1. Decrease or eliminate your consumption of doughnuts, pizza, chips, and other highly processed foods

  • These foods have an abnormal nutrient composition, low satiety index score, poor micronutrient profile, and very high energy density.
  • These foods negatively impact gene expression, promote chronic low-grade inflammation, and perturb the gut microbiota (1, 2, 3, 4).

2. Decrease or eliminate your consumption of cereal grains, processed fatty meats, milk, added salt, refined sugar, and refined vegetable oils

  • These foods are evolutionarily novel additions to the human diet and have several characteristics that make them inferior to the types of foods our preagricultural ancestors consumed. E.g., Cereal grains contain several problematic antinutrients, are very high in starch, have a poor micronutrient profile when compared to fruits and vegetables, contain opioid peptides that bind to opioid receptors in the brain (especially wheat), and can contribute to the manifestation of chronic inflammation and autoimmune diseases by increasing intestinal permeability and initiating a pro-inflammatory immune response (especially wheat) (5, 6, 7, 8, 9).

3. Eat moderate amounts of high-quality protein at every meal

  • A protein intake of about 18-28% (of total daily calories) is a good fit for most people (10, 11).
  • Choose grass-fed and/or organically produced animal foods when possible.
  • Protein increases satiety and thermogenesis to a greater extent than carbohydrate and fat (10, 11, 12).
  • “High-protein diets” (>20% of daily total calories from protein) may improve leptin sensitivity in the central nervous system and have been shown to produce increased fat loss when compared to diets lower in protein (10, 11, 12, 13).

4. Eat plenty of fiber-rich vegetables

  • Vegetables are a great source of vitamins, minerals, phytochemicals, and simple and complex carbohydrates.
  • The fiber found in fruits and vegetables increases satiety, promotes good gastrointestinal health, and has anti-inflammatory activities (14, 15, 16).
  • If you can, eat some fresh, raw, and minimally washed vegetables from a trusted source (e.g., farmers market, backyard garden).
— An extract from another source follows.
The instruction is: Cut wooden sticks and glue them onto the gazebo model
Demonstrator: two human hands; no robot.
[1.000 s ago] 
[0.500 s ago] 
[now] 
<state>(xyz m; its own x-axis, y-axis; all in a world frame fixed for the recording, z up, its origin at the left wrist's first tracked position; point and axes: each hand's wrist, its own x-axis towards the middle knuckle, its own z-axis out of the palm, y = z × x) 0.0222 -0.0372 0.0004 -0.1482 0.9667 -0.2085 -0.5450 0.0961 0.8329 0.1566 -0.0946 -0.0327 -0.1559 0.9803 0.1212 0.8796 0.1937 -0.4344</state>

The bacteria that cling to these foods may help you develop a more diverse and resilient gut microbiota.

5. Consume fatty fish and organ meats on a regular basis

  • The omega-3 polyunsaturated fatty acids found in fatty fish possess potent immunomodulatory properties and decrease the risk of several types of chronic diseases (17, 18, 19).
  • Organ meats such as liver, heart, and kidney are nutritional powerhouses packed with fat-soluble vitamins, protein, and medium- and long-chain fatty acids.

6. Choose real food over supplements

  • Many, if not most, nutritional supplements do more harm than good. E.g., vitamin and mineral supplements may interfere with quorom sensing in gut biofilms, cause nutritional imbalances, and increase chronic disease morbidity and mortality (20, 21).

7. Include healthy fats in your diet

  • There’s no reason to fear avocados, fatty fish, eggs, grass-fed meats, coconuts, and other whole foods rich in healthy fats.
  • Processed, highly concentrated sources of fat such as olive oil, coconut oil, and lard can also be a part of a healthy diet, but are best consumed in moderation (e.g., cooking purposes, salad dressings).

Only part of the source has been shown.